If you have anything which needs dealing with, [MENTION=177]Umbran[/MENTION] and [MENTION=19675]Dannyalcatraz[/MENTION] are about for forum moderation stuff, [MENTION=52905]darjr[/MENTION] for tech stuff, [MENTION=57758]AngusA[/MENTION] for publishing stuff, [MENTION=6804772]Christopher Helton[/MENTION] for articles stuff.

For news scoops, please use the ENW news address: news@enworldnews to be sure the columnists will see it! 

Thanks guys.


----------



## Matt James (May 11, 2018)

Get well soon.


----------



## lowkey13 (May 11, 2018)

*Deleted by user*


----------



## Morrus (May 12, 2018)

Hi guys,

So a quick update.

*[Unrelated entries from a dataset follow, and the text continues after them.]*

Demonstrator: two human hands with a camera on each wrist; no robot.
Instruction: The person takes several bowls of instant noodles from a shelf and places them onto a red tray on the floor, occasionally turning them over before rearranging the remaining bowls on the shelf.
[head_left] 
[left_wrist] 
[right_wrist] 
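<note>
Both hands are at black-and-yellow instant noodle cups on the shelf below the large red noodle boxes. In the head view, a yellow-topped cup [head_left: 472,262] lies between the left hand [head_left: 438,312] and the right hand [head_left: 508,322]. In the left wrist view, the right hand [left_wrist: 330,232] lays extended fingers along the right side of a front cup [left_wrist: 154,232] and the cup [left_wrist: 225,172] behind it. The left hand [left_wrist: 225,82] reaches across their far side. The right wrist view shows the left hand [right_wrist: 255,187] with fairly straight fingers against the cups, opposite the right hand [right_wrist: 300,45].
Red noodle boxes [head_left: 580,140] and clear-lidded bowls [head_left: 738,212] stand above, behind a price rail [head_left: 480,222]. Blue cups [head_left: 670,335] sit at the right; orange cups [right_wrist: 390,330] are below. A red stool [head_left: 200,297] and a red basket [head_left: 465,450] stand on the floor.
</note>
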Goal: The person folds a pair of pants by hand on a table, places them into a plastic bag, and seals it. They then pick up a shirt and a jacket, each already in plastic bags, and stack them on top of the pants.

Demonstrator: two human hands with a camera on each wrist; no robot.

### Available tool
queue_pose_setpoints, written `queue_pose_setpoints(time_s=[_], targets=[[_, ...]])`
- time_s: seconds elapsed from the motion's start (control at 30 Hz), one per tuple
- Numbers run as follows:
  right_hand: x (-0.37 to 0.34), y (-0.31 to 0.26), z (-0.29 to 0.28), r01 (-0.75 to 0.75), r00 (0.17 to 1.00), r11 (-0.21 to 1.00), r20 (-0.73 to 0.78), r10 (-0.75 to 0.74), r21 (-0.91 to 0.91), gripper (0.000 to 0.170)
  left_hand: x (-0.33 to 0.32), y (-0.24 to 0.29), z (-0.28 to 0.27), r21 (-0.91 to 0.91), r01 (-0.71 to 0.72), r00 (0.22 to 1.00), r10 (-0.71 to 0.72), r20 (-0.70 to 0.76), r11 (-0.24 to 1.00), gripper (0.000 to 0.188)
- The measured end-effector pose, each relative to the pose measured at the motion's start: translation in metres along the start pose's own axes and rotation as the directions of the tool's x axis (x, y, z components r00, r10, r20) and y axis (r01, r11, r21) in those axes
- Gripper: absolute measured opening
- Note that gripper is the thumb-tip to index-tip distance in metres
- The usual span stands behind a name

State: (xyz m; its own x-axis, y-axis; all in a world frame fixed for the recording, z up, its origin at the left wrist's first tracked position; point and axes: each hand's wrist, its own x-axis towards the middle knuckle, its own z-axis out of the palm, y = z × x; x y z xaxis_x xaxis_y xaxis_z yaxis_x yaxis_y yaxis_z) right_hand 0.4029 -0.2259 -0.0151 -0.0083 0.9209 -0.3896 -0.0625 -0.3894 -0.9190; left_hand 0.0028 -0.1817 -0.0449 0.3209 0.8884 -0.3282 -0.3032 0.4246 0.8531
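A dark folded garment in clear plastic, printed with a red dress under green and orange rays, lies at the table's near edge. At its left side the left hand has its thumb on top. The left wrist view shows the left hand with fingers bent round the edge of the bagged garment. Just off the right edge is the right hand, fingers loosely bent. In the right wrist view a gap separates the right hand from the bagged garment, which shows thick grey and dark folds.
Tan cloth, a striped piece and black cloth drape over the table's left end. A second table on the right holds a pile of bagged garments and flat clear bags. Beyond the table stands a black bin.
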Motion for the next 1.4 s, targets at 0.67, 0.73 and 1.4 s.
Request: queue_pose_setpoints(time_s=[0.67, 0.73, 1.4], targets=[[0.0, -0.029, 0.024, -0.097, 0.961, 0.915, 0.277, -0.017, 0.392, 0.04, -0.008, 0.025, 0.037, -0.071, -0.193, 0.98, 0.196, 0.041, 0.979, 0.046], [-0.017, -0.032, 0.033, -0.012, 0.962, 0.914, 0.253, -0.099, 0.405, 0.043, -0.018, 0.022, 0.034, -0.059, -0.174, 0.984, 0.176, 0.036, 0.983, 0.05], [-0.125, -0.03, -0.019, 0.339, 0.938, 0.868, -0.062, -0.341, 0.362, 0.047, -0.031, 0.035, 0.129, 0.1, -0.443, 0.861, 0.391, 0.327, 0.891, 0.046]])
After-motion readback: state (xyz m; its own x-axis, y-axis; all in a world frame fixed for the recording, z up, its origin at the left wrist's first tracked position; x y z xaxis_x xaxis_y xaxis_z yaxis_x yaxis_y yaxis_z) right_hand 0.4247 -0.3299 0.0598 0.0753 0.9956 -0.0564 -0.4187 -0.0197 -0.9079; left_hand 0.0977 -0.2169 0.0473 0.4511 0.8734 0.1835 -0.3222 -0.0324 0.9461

I won’t be around for a while. My mum died suddenly on Thursday morning, and I’m up in Bristol with my dad and brothers. 

If you have anything which needs dealing with, Umbran and Danny are about for forum moderation stuff, darjr for tech stuff, Angus for publishing stuff, Chris Helton for articles stuff.

(edit I’m adding those contact details to the first post)


----------



## lowkey13 (May 12, 2018)

*Deleted by user*


----------



## Mouseferatu (May 12, 2018)

I'm so sorry. Take all the time you need, and take care of yourself.


----------



## isidorus (May 12, 2018)

sorry for your loss


----------



## freyar (May 12, 2018)

Condolences.  So sorry to hear this.


----------



## Scrivener of Doom (May 12, 2018)

So sorry for your loss.


----------



## Motorskills (May 12, 2018)

Sorry for your loss.


----------



## Eltab (May 13, 2018)

My condolences.


----------



## Lanefan (May 13, 2018)

Sorry to hear this.  All the best to you and the family!


----------



## Tormyr (May 14, 2018)

I am so sorry for your loss. I hope you and your family are able to spend some good time together remembering her.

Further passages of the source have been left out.